Transcribe all of the listing exactly.
·····
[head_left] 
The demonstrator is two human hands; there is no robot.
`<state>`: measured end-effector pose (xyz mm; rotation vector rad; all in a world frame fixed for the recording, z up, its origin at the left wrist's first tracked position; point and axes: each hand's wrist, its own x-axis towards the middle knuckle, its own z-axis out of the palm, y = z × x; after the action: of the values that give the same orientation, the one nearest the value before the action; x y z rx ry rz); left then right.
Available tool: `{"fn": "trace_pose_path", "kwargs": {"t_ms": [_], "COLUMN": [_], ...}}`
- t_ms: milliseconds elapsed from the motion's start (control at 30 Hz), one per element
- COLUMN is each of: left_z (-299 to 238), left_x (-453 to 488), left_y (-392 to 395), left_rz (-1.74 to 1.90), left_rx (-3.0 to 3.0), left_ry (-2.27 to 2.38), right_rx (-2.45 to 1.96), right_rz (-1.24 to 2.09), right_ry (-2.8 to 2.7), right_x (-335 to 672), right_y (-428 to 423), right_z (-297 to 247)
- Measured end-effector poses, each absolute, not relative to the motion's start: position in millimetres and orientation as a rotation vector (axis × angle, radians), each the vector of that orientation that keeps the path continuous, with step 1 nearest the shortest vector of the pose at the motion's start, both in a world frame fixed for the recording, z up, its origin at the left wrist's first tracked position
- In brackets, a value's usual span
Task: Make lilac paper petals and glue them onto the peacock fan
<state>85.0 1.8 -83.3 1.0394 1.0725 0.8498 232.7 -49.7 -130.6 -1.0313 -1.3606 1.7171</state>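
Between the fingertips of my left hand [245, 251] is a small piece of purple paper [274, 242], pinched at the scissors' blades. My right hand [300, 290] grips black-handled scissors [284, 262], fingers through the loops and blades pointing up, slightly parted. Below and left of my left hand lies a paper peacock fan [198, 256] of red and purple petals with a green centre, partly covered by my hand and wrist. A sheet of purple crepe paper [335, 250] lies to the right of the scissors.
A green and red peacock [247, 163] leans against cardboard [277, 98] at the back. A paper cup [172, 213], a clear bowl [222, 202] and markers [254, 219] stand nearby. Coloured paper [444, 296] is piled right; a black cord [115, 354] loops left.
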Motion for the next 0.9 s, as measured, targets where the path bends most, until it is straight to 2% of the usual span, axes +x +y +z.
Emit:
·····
# OUTPUT OF THE EXERCISE
[head_left] 
The demonstrator is two human hands; there is no robot.
`<state>`: measured end-effector pose (xyz mm; rotation vector rad; all in a world frame fixed for the recording, z up, its origin at the left wrist's first tracked position; point and axes: each hand's wrist, its own x-axis towards the middle knuckle, its own z-axis out of the palm, y = z × x; after the action: of the values that give the same orientation, the one nearest the value before the action; x y z rx ry rz); left then right.
Available tool: `{"fn": "trace_pose_path", "kwargs": {"t_ms": [_], "COLUMN": [_], ...}}`
- t_ms: milliseconds elapsed from the motion's start (control at 30 Hz), one per element
- COLUMN is each of: left_z (-299 to 238), left_x (-453 to 488), left_y (-392 to 395), left_rz (-1.74 to 1.90), left_rx (-3.0 to 3.0), left_ry (-2.27 to 2.38), right_rx (-2.45 to 1.96), right_rz (-1.24 to 2.09), right_ry (-2.8 to 2.7), right_x (-335 to 672), right_y (-428 to 423), right_z (-297 to 247)
- Measured end-effector poses, each absolute, not relative to the motion's start: position in millimetres and orientation as a rotation vector (axis × angle, radians), each the vector of that orientation that keeps the path continuous, with step 1 nearest the shortest vector of the pose at the motion's start, both in a world frame fixed for the recording, z up, its origin at the left wrist's first tracked position
- In brackets, a value's usual span
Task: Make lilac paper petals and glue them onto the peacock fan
<state>85.0 1.8 -83.3 1.0394 1.0725 0.8498 232.7 -49.7 -130.6 -1.0313 -1.3606 1.7171</state>
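Between the fingertips of my left hand [245, 251] is a small piece of purple paper [274, 242], pinched at the scissors' blades. My right hand [300, 290] grips black-handled scissors [284, 262], fingers through the loops and blades pointing up, slightly parted. Below and left of my left hand lies a paper peacock fan [198, 256] of red and purple petals with a green centre, partly covered by my hand and wrist. A sheet of purple crepe paper [335, 250] lies to the right of the scissors.
A green and red peacock [247, 163] leans against cardboard [277, 98] at the back. A paper cup [172, 213], a clear bowl [222, 202] and markers [254, 219] stand nearby. Coloured paper [444, 296] is piled right; a black cord [115, 354] loops left.
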Motion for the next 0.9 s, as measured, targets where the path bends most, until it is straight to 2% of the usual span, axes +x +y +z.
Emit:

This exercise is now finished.